Just a few days ago President Trump raised the import tariffs for steel and aluminium. He hopes that such a measure will revive the steel and alumina industry in the USA. Many do not believe this is so and instead fear a global trade war in which all will lose. We will see what happens. Below we are taking a look at what it in fact means to trade in a global market.
Free trade is promoted and expected to benefit parties at both ends of the supply chain. International agreements are made to enhance the trade between countries. A free trade zone of 26 African countries, including Ethiopia, has been agreed upon for example. It is hoped that the deal will ease access to markets within the region and strengthen the bloc’s bargaining power when negotiating international deals. Analysts say the agreement will help intra-regional trade and boost growth.
Some other examples are the North American Free trade Agreement (NAFTA), European Union (EU) and Asian Pacific Economic Cooperation (APEC). As is so often the case though, there are two sides of the coin. Free trade creates benefits indeed but it also destroys. It gives and takes away. By increasing competition, free trade lowers the price of imported goods and raises the demands for quality goods, produced locally. Sales will increase and profits will rise. It is clear that consumers of imported goods and producers of exported goods are benefiting. But some groups are harmed as well. Domestic producers of goods that are imported as well are the most obvious group to loose out. Their market share declines and their profit falls. This is when governments sometimes intervene and come to protect domestic producers by passing protectionist legislation. There are several forms of such legislation like tariffs, quotas and qualitative trade restrictions.
Tariffs are taxes on goods moving across borders. They can be imposed on imports, exports or on goods in transit. The tariff on imports is the more common one. They tend to raise the price of imported goods and thereby protect domestic industries from foreign competition. They also generate income for the government. The foreign seller may however lower the prices to offset any tariff increase. As a result, the government continues to earn income from the import tariffs but there is little additional protection for the domestic producers.
Quotas are limits on the amount of goods that can be imported into a country. Quota’s increase prices by directly restricting trade.  This is a form of protection for domestic producers. Once the quota has been reached, goods no longer enter the market, even if the sellers lower their price. It is the consumer now who loses most. Instead of imposing quotas, countries also make agreements to share markets by limiting foreign export sales.

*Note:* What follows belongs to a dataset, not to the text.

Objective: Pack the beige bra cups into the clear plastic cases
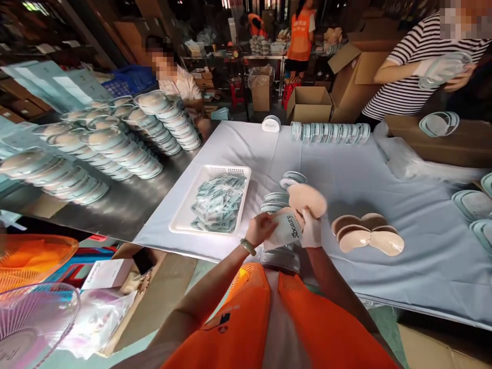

Then there are the so called non tariff barriers, which include a wide range of charges, requirements and restrictions such as surcharges at border crossings, licensing regulations, performance requirements, government subsidies, health & safety regulations, packaging and labelling regulations, and size & weight requirements. These kind of barriers are the most difficult as they are subject to interpretation. And do they protect domestic producers or discriminate foreign producers? Restrictions dealing with public health and safety are certainly legitimate, but the line between social well being and protection is a fine one.
Are US automobile safety standards unfair to foreign car makers? Are chickens slaughtered in the US unfit for the European market because a different process is used to clean them? Governments also subsidise local producers, which can make it very difficult to foreign producers to enter the market. This happens most in the agriculture sector, where West European and the US farmers receive subsidies from their governments. As a side effect they dump their under priced overproduction on weaker markets, making it very difficult for domestic farmers to compete against below production prices.
Because of the harmful effects of protectionism, the General Agreement on Tariffs and Trade (GATT) was formed in 1948. Through regular trade rounds or negotiations, GATT served as the major forum for the liberalization and promotion of non discriminatory international trade between participating countries. In practice this resulted in bargaining among countries to lower their tariffs. GATT policy was for countries to replace non tariff barriers by tariffs, assuming that non tariff barriers do more harm to trade than tariffs. Tariffs reduce uncertainty and are clear, so they are easier to negotiate. During its existence GATT effectively reduced trade restrictions and minimized price distortions. It also reduced qualitative trade barriers, curtail dumping (that is selling abroad at a cost lower than the cost of production) and discouraged government subsidies.
GATT was replaced in 1995 by the World Trade Organization (WTO), which continues to pursue tariff reductions as well as liberalization of trade in agriculture and services. The WTO is the global watch dog for free trade.
WTO also faces new challenges, which comprise of foreign investment policies, competition and labour standards. Although most countries want foreign investment, some still set terms of entry for foreign investors. And while many countries favour labour standards, such as a ban on child labour and freedom for trade unions, others argue that low labour costs are the basis of most of their exports. To be a member of WTO will obviously be of benefit to tackle some of the barriers faced in exporting goods. To become a member of WTO also requires that policies and practices are conform global standards.
President Trump took a unilateral decision, against the advice of many of his own experts. Unilateral decisions and measure are seldom beneficial in the end. He expects it will be easy to win a threatening global trade war. Instead it may end up in a LOSE-LOSE for all. To quote his own words: “We will see what happens”.